Il melanoma, ovvero il tumore della pelle, si può prevenire senza rinunciare all’abbronzatura. Con la bella stagione e i primi caldi, arrivano anche la voglia di prendere il sole lasciandosi alle spalle i grigi mesi invernali e il desiderio di ritrovare la pelle abbronzata che regala un aspetto sempre così sano e rilassato. Insieme a questo momento però, ogni anno, arrivano anche le raccomandazioni degli esperti sulle regole per prendere il sole restando in salute. Che non sono mai abbastanza.

In Italia ogni anno, infatti, si registrano tra i 6 e i 15 nuovi casi di melanoma ogni 100.000 abitanti, con un’incidenza crescente da Sud a Nord, dovuta in parte alla carnagione olivastra degli abitanti delle sponde del Mediterraneo, in parte all’uso maggiore e incontrollato di lampade solari nel Nord.

Il tumore della pelle si può prevenire: essendo visibile ad occhio nudo, può essere diagnosticato precocemente, e il suo principale fattore di rischio, i raggi UV, può essere contenuto.

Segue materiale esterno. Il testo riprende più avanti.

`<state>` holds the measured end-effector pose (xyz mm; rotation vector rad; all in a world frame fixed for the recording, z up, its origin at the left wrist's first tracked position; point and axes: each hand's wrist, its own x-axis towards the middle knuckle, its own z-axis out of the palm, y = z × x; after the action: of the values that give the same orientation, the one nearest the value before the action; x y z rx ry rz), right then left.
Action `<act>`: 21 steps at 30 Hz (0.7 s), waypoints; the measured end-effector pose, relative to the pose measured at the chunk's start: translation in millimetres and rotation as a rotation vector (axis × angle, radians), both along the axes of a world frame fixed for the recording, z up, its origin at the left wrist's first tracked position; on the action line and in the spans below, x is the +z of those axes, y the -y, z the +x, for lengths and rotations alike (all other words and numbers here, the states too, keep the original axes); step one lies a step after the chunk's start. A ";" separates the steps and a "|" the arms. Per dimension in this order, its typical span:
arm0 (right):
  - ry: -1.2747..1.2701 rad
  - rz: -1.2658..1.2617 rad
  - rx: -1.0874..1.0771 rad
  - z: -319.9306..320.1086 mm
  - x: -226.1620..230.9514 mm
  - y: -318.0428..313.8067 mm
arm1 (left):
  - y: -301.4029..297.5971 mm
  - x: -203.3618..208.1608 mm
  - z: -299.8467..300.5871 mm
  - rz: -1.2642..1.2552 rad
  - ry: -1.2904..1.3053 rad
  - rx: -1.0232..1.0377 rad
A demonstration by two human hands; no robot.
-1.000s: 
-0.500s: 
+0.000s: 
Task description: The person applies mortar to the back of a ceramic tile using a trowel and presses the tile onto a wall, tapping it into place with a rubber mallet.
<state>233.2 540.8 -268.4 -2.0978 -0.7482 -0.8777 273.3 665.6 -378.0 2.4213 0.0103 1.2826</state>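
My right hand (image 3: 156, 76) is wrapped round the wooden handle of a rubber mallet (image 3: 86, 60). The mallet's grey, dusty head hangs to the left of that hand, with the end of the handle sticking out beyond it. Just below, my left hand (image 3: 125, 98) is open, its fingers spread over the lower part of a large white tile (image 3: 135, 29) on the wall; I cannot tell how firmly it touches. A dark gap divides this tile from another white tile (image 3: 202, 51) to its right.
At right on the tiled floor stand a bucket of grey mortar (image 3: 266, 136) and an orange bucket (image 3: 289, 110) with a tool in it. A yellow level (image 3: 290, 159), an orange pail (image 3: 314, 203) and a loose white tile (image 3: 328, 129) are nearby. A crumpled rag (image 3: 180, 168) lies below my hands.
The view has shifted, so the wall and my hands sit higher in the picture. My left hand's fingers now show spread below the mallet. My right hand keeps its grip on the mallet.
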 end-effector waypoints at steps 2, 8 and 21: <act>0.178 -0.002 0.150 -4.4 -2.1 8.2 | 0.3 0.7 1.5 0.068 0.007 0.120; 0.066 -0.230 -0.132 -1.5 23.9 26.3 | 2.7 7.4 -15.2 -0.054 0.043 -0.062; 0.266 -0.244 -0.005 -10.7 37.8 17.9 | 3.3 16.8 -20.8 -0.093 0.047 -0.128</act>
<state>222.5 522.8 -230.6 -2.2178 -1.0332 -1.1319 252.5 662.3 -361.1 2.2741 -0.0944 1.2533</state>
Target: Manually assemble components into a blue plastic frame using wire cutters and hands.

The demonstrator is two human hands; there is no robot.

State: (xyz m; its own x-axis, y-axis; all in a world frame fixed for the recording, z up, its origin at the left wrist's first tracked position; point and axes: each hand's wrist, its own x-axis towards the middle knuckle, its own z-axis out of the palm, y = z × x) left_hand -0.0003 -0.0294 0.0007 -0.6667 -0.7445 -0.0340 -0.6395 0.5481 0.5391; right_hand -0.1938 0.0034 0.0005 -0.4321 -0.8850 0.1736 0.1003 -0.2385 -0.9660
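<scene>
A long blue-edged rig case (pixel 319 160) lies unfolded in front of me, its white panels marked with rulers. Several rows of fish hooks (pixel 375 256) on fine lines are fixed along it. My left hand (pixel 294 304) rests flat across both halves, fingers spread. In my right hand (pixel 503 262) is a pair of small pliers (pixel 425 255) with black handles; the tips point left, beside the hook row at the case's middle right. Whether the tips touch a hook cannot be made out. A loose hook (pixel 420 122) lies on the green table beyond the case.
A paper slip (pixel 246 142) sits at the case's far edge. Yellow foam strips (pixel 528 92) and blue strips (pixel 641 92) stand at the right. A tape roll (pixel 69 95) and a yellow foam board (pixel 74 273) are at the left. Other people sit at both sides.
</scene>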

Regole da seguire per prendere il sole correttamente

  • Evitare l’esposizione solare diretta dalle ore 11 alle 15 durante l’estate (quando i raggi UV raggiungono il picco di irradiazione), cercare l’ombra e applicare regolarmente la protezione solare.
  • La protezione solare dovrebbe avere il più alto fattore di protezione possibile, fattore 15-30 per gli adulti e 30-50 per i bambini, e fornire uguale protezione dai raggi UVA e UVB. L’effetto di schermo inizia circa mezz’ora dopo l’applicazione e dura al massimo due ore. Di conseguenza, la protezione solare deve essere applicata mezz’ora prima di esporsi al sole, ripetuta ogni due ore e dopo il bagno in mare o una intensa attività fisica con sudorazione.
  • La protezione deve crescere in base al proprio fototipo: dall’1, con una pelle estremamente sensibile al sole, chiara, spesso con efelidi, capelli biondi o rossi e occhi azzurri o verdi, che ha bisogno di massima protezione, al 4, con una pelle che si abbronza rapidamente e profondamente, capelli e occhi marrone scuro o nero.
  • L’ombrellone, le nuvole, o le vacanze in montagna invece che al mare non proteggono dai raggi UV. I raggi del sole, infatti, si riflettono sulla neve in inverno e penetrano tra le nubi in quantità significative. Inoltre, i raggi UV non producono la sensazione di caldo sulla pelle (i raggi infrarossi ne sono responsabili) e il vento può conferire una falsa sensazione di sicurezza. Neppure in questi casi, dunque, si può rinunciare alla protezione.
  • L’abbigliamento offre la migliore protezione dalla luce solare intensa, consigliabile specialmente per i bambini. Meglio scegliere abiti scuri, che coprano in parte anche le braccia, e indossare un cappello a tesa larga e occhiali da sole Polaroid (i raggi UV sono dannosi anche per gli occhi).
  • Alcuni medicinali aumentano la sensibilità alla luce, e questo andrebbe discusso con il medico o il farmacista. Deodoranti, cosmetici e profumi, poi, possono provocare una reazione sgradevole al sole o di pigmentazione permanente: l’applicazione di tali prodotti dovrebbe pertanto essere evitata prima di prendere il sole.